Researchers at the Population Council are developing, in collaboration with Antares Pharma, a novel contraceptive that is absorbed through the skin and may result in fewer side effects than currently available hormonal contraceptives.
While several contraceptive methods have been developed for short- and long-term protection against pregnancy, women’s needs differ and may change over the course of their lifetime. Having access to a variety of contraceptive options allows women to choose the method best suited to their needs.
The Population Council developed a contraceptive gel that can be absorbed through the skin of a woman's arm, leg, or abdomen. The gel contains the progestin Nestorone® and estradiol, a form of estrogen, that is identical to the estrogen made by a woman’s body. Previous research indicates that the transdermal use of a natural estrogen (such as estradiol) may result in fewer side effects than experienced with ethinyl estradiol currently used in oral contraceptives.

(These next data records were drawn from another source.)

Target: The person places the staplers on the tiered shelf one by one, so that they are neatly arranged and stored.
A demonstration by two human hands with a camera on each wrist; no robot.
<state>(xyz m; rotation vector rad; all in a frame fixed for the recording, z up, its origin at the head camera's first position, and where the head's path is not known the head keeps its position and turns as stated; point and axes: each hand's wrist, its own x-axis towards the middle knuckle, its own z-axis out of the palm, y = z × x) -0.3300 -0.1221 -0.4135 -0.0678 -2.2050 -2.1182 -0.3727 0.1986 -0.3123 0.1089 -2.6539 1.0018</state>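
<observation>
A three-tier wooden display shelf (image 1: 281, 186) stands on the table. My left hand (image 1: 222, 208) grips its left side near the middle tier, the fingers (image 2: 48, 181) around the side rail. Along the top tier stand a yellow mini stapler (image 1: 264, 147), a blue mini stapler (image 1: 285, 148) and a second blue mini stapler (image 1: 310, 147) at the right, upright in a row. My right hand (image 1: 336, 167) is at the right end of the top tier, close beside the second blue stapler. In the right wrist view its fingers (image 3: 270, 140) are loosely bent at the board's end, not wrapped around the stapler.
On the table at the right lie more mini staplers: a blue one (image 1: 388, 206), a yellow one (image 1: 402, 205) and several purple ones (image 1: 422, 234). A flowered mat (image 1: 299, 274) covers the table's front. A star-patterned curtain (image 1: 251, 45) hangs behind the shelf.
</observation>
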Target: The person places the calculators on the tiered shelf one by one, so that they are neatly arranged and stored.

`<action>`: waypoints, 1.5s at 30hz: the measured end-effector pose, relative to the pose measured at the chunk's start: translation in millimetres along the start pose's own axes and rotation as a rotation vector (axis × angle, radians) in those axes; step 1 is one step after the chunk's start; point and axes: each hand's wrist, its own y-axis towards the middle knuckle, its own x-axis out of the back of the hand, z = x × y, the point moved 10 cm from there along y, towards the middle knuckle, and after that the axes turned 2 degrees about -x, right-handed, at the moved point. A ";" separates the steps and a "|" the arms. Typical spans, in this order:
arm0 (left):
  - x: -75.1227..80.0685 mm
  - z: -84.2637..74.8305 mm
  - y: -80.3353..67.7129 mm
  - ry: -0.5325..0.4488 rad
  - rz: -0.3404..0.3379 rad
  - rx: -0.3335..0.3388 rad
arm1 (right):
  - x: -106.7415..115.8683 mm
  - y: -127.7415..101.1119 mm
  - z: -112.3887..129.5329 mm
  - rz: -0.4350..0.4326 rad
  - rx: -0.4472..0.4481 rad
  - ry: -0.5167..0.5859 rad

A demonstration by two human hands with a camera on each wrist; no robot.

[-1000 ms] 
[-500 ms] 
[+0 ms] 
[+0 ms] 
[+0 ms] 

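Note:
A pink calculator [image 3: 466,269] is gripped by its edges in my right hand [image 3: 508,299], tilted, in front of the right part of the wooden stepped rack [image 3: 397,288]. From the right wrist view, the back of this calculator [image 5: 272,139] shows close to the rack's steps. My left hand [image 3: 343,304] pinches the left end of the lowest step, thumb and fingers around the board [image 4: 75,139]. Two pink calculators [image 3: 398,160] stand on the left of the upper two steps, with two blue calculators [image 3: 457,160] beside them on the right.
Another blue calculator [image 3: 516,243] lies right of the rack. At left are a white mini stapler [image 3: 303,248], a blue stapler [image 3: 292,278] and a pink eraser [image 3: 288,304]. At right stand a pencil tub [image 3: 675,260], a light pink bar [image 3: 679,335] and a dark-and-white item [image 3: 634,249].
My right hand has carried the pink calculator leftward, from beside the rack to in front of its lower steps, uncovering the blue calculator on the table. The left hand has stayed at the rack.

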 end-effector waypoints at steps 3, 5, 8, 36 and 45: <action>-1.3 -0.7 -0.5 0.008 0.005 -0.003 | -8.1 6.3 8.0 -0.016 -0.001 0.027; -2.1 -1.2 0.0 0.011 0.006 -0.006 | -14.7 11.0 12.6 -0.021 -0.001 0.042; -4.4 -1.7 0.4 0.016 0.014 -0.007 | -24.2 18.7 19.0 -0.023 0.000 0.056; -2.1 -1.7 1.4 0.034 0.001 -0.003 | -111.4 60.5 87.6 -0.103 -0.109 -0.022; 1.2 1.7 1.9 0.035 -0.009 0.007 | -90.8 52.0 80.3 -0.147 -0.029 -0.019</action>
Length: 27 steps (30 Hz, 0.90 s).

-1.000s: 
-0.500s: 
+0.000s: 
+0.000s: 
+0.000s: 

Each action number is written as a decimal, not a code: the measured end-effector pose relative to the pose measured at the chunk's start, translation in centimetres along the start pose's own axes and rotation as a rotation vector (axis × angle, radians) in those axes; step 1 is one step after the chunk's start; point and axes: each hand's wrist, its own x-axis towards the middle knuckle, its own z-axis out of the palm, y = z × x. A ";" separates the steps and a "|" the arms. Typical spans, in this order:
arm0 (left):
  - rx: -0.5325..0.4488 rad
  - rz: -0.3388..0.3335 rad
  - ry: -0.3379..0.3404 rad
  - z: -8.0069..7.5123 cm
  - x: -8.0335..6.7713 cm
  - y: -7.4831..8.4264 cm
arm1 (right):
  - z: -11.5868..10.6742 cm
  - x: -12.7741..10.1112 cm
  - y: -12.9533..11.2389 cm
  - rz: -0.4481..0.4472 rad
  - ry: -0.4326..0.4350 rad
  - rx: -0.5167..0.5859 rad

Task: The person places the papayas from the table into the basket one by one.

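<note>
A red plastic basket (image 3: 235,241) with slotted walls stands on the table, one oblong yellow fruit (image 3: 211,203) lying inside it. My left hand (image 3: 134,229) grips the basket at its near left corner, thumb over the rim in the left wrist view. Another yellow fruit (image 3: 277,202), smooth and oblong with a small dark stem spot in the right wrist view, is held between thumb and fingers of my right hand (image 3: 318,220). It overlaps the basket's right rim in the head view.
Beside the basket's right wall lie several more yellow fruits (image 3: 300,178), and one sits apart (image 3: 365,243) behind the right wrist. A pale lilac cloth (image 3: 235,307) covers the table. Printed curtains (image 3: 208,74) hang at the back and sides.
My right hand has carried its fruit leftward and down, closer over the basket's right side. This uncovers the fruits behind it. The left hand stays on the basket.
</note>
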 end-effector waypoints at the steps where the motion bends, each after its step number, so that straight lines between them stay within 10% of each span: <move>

The idea of a Nestorone transdermal gel was initially proposed by Horacio Croxatto, a Chilean researcher and member of the Population Council’s International Committee for Contraception Research. He demonstrated that Nestorone, a non-androgenic progestin, could be readily absorbed through the skin. The Nestorone gel was initially created at the Council’s Center for Biomedical Research, and the Council is collaborating with Antares Pharma to continue developing and testing the combined formulation.
Phase 1 and 2 studies of the gel have been conducted in clinical trials in Chile, the Dominican Republic, and the United States. These studies confirmed Nestorone’s ability to safely and effectively suppress ovulation at low doses. An Investigational New Drug (IND) application was submitted to the FDA in 2008, and outcomes from the Phase 2 dose-finding study were used to support registration of a new patent. Early research findings have indicated that the Nestorone/estradiol gel is well tolerated with no serious adverse events, which may increase a woman’s ability and desire to continue using the method. Furthermore, women using Nestorone experience fewer side effects, such as acne, weight gain, and altered cholesterol levels—effects that may be observed by women who use other common progestins as a form of contraception. Future Phase 3 studies are planned in the United States and Europe to demonstrate the safety and efficacy of the gel in preventing pregnancy, and are expected to enroll approximately 2,300 women.
If approved by regulatory authorities, Nestorone/estradiol gel would be the first-of-its-kind transdermal contraception using the natural estrogen estradiol.
The use of estradiol—which closely resembles natural estrogen—combined with a non-oral delivery system may have the potential to minimize safety factors related to oral hormonal contraceptives that use ethinyl estradiol. For instance, by using the skin as the site of delivery, the combination of estradiol with Nestorone in a gel may help bypass the liver (and help prevent toxicity/safety concerns), while still suppressing ovulation. Nestorone may also appeal to women who prefer a method that can be used inconspicuously, since the gel is invisible after application.